I'm going to put out a little challenge to Hoopinion (I'm too lazy to do it myself and honestly I wouldn't know where to start)
We need to figure out exactly what kind of numbers Josh Smith needs to have in order for the team to be successful. He had 33 points last night and the Hawks lost by 13. He's is one of the players on the team whose production is rarely an indicator of whether or not the Hawks won or lost. I just can't figure out exactly what his value to the team is. Do we need him in that 15-20 point range? Does it matter? When the Hawks lose it certainly seems like his point production is important, but not on a night like last night. Although in his defense, he was the only thing resembling offense in the first half.
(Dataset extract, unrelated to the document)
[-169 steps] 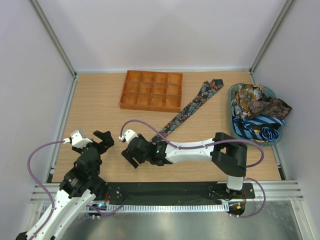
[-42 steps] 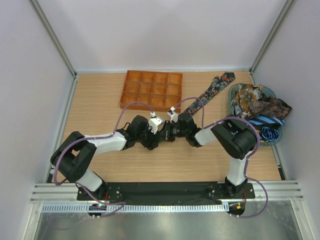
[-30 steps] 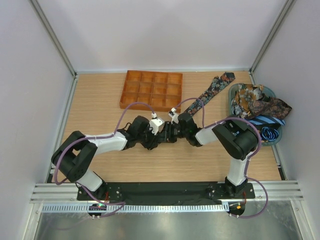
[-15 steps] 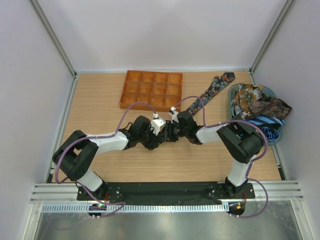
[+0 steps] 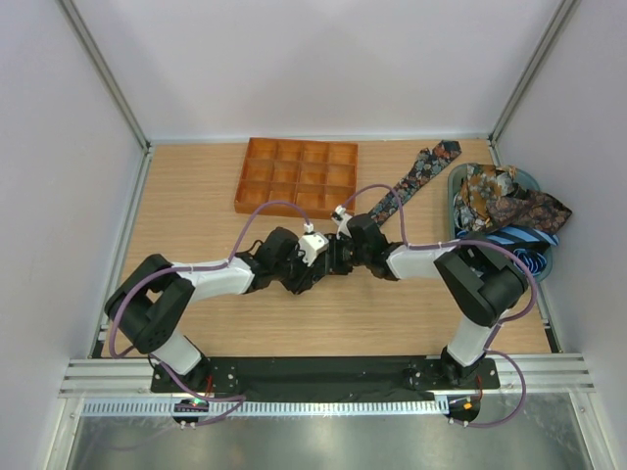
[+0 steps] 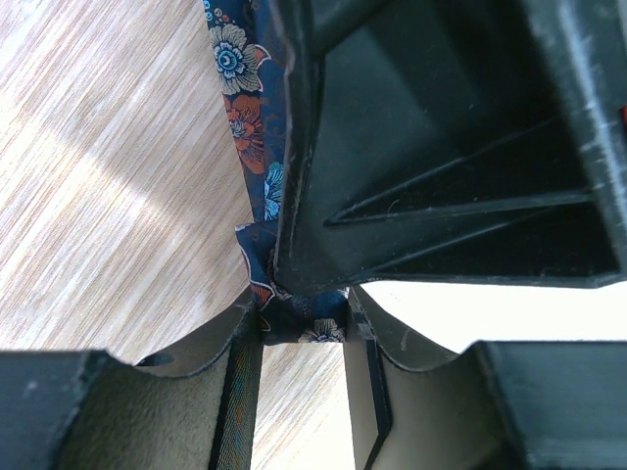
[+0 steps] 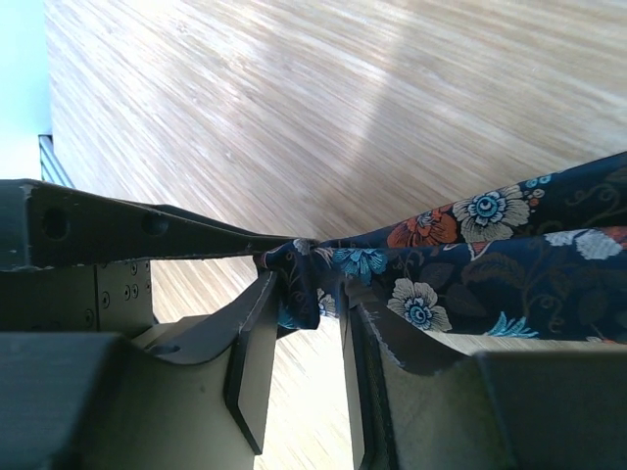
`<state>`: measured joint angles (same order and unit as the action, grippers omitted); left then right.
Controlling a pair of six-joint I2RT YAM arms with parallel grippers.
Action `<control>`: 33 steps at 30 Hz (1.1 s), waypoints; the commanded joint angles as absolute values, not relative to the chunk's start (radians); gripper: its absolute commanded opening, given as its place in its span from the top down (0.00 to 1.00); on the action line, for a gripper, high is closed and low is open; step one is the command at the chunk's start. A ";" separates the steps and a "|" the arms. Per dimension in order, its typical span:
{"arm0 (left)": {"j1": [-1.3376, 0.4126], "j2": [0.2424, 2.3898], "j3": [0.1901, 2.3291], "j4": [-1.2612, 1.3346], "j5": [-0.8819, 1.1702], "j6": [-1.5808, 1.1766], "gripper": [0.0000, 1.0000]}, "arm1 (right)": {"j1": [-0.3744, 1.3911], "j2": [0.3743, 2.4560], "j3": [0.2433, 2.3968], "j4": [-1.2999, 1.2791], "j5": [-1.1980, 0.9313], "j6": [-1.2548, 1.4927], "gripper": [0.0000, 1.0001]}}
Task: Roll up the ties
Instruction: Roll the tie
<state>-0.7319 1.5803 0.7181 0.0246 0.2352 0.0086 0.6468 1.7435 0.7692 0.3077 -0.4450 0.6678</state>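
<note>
One dark floral tie (image 5: 416, 176) lies diagonally on the wooden table, its wide pointed end near the bin and its narrow end under the two grippers at mid-table. My left gripper (image 5: 321, 266) and right gripper (image 5: 335, 257) meet tip to tip there. In the left wrist view the left gripper (image 6: 302, 328) is shut on the tie's (image 6: 243, 127) folded end, which fills the gap between its fingers. In the right wrist view the right gripper (image 7: 309, 304) is shut on the same bunched end, and the tie (image 7: 490, 255) runs off to the right.
A teal bin (image 5: 454, 211) at the right holds more ties, floral ones (image 5: 505, 201) and blue striped ones (image 5: 509, 250). An orange gridded tray (image 5: 297, 176) sits at the back, just beyond the grippers. White walls close in the table on three sides.
Over the last second both grippers stayed joined on the tie's end and edged slightly toward the back. Earlier the left arm was drawn back and the tie lay stretched out longer.
</note>
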 commanded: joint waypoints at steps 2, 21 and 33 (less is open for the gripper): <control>-0.736 1.588 0.755 0.003 0.226 0.017 0.64 | 0.643 1.690 0.801 0.276 -0.413 0.627 0.62; -0.739 1.572 0.755 0.003 0.215 0.008 0.47 | 0.643 1.764 0.811 0.281 -0.443 0.597 0.98; -0.739 1.509 0.756 -0.037 0.199 -0.021 0.37 | 0.635 1.821 0.795 0.327 -0.465 0.601 0.99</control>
<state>-0.7376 1.5654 0.7322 -0.0143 0.2043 0.0036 0.6399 1.7977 0.7818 0.2962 -0.4622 0.6220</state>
I guess the only conclusion we can realistically come to is if Josh Smith is the best player on the team, they won't win many games........ I don't know. I'll wait for stats.
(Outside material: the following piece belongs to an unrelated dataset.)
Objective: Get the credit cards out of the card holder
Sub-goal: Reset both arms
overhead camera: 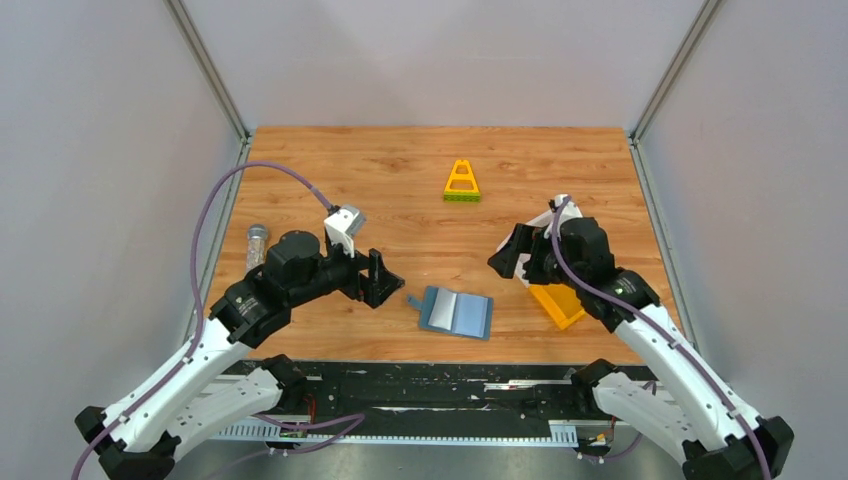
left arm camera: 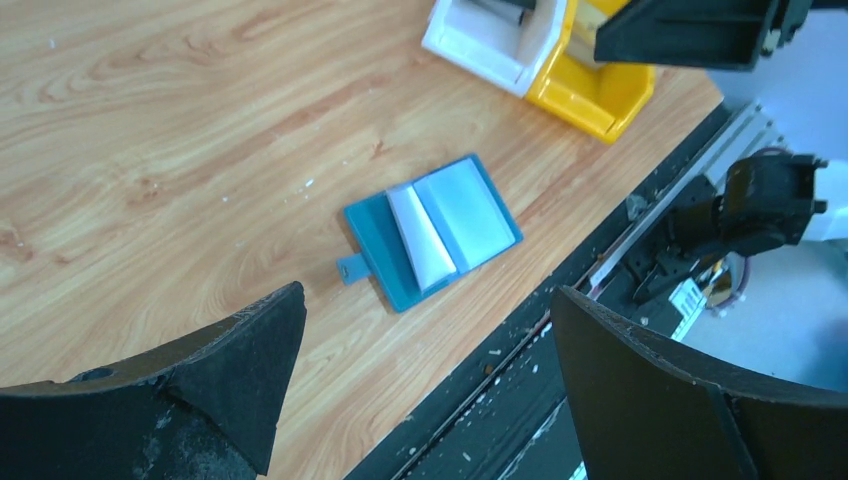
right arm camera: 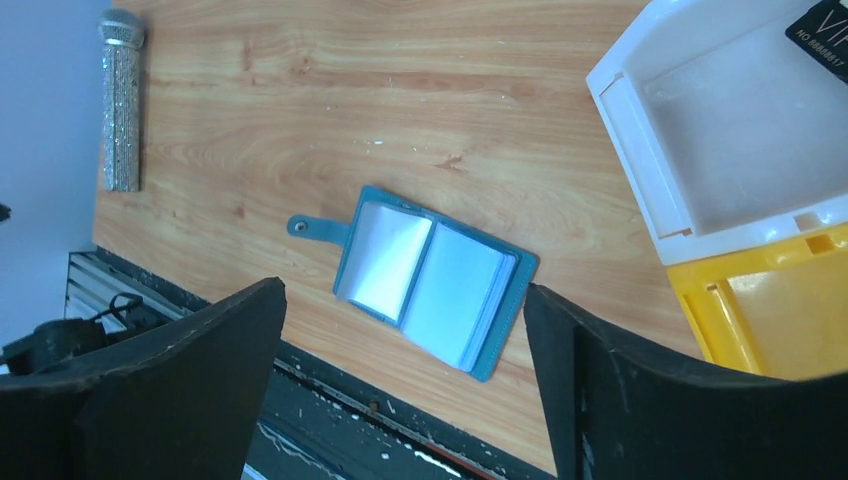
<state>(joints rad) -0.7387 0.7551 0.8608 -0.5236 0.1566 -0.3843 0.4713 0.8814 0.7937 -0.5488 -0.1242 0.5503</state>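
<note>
The right pincer [overhead camera: 515,260] hangs open over the white bin [right arm camera: 625,150] and holds nothing. The left pincer [overhead camera: 380,280] is wide open too, just beside the card holder [overhead camera: 456,312]. A dark credit card [right arm camera: 825,30] lies in a corner of the white bin, so I think one card is already out.

Next, a pincer has to go back down to the card holder, pinch the thin edge of another card and slide it out. The other pincer may need to hold the holder still.

The card holder lies flat and open on the desk [overhead camera: 400,170], near the front edge, between the two arms. It is blue with pale, shiny pockets and a small tab. I cannot tell if more cards are inside.
</note>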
Speaking of stats, how is it that Josh was a -17 last night???????? Seriously if someone doesn't explain +/- to me soon my head will explode and I will no longer accept it as a measuring stick for a player's performance. Not that I accept it now.........
But, when Josh has 33 points and he only misses 2 shots, he's 3-3 from behind the arc, and he hits all of his free throws, blocks two shots, steals the ball twice and he's -17 it makes me scratch head.
I really need someone to explain it to me.

10 comments:

Bret LaGree said...

My guess is that the team's success is more closely related to Smith's rebounding numbers than his scoring numbers.

As for him being -17 for the game, that's just a function of being on the court with Mike Bibby so much. Smith was +4 in the 12:39 he played without Bibby on the court and -21 in the 27:55 he shared the court with Bibby.

CoCo said...

So basically you're telling me Josh's purpose on the team is to be a dirty work type of player?? Aren't we wasting Al's talents enough on that? LOL I can't stomach that (neither can Josh) I think he's more than a hustle guy. Although, rebounds are about effort and sometimes he falls short in the category of trying....
I still don't understand +/-........

Bret LaGree said...

Since Josh is the team's co-4th option (with Horford and behind Johnson, Bibby, and Flip) my guess is that if he's scoring a lot of points then two or three usual scorers are not and that's probably not a good sign.
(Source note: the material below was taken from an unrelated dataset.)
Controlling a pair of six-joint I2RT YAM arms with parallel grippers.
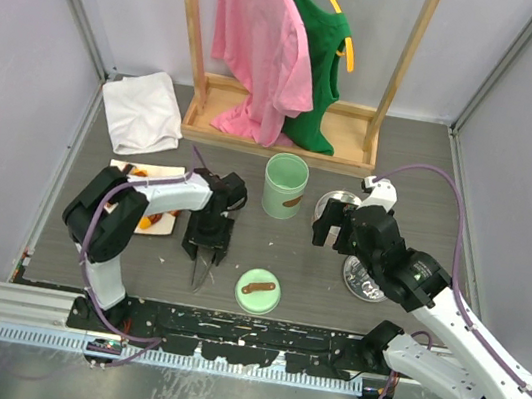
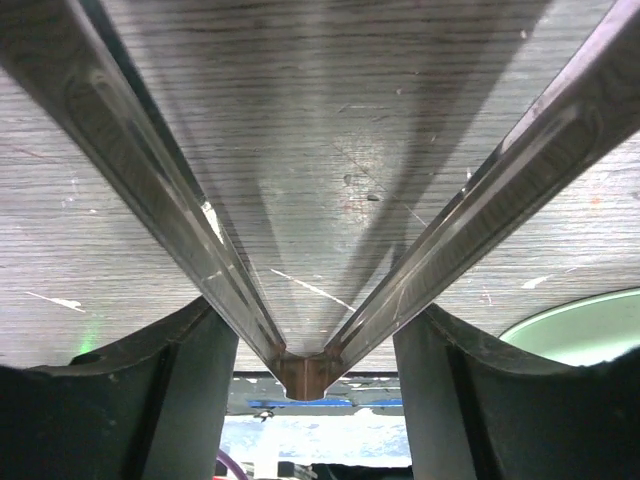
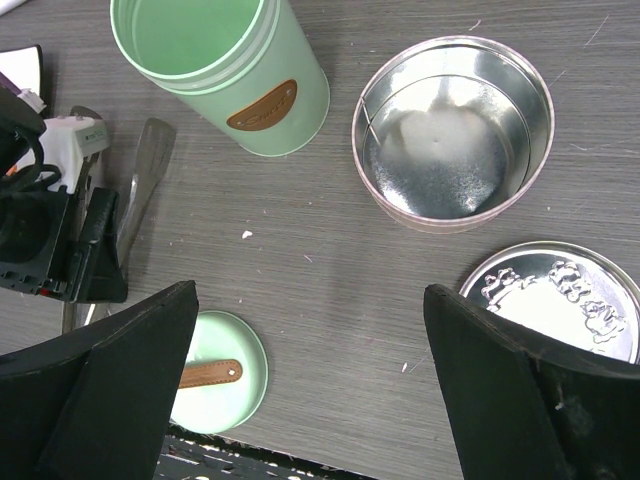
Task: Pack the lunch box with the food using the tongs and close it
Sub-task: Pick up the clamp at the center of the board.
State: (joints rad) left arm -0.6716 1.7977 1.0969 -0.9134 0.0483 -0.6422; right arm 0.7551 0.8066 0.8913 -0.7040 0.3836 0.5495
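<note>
1. We are seeing the left claw (image 1: 205, 254) sitting low over the table (image 1: 298, 250). Its fingers (image 2: 180, 400) are flanking the joined end of the tongs (image 2: 305, 374). It is half-closed, and we cannot tell whether it is gripping.
2. The tongs are lying just left of the green lid (image 1: 258, 290).
3. The right claw (image 3: 310, 400) is hovering wide open and holding nothing, near the open green tub (image 3: 215, 70).
4. The food (image 1: 148, 224) is sitting on a white tray (image 1: 171, 173), mostly hidden by the left arm.

Tongs (image 2: 300, 372): both arms run off top corners, tips cut off.
Green lid (image 2: 580, 335), right of left gripper (image 1: 206, 248): only edge sliver shows.
Food (image 1: 147, 224), left of left gripper: mostly hidden behind left arm (image 1: 145, 196).
Tin lid (image 3: 560, 300): partly behind right gripper (image 3: 310, 300).
</note>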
If he's scoring 15-20 points and grabbing 8 or more rebounds, then things are probably functioning as planned (the quality of the plan notwithstanding) and his contributions are ably supplementing the guys the coach (for whatever reasons) wants to take the majority of the shots.

CoCo said...

Fair enough Bret. I still need +/- for dummies......

ATL_Hawk_Luv said...

I'll make a stab at both questions at hand...+/- is basically saying when you are on the court how many more points your team has than the other. Soooo, if I'm on the court for 20 minutes and my team scored 6 more points during those specific 20 minutes, then I'm plus 6. it's basically a measure to say whether you are positively affecting the game when you are in the game. It can be a good measure, but also sucks if sayy - you are Kobe and have to play with me, Bret, Drew, and you. Kobe's +/- would get dragged down b/c of who is on the court with him. 2nd point coming up...

Jesse said...

The exact definition is as such:
+/- = net points (+/-) for the team while the player was on the floor.

My problem with this stat is that it too often gets used singularly to measure a player’s worth when that is further from the truth. Our current Josh Smith line from last night is a perfect example of why this stat is over-valued and should not be used so frequently in evaluating players by itself.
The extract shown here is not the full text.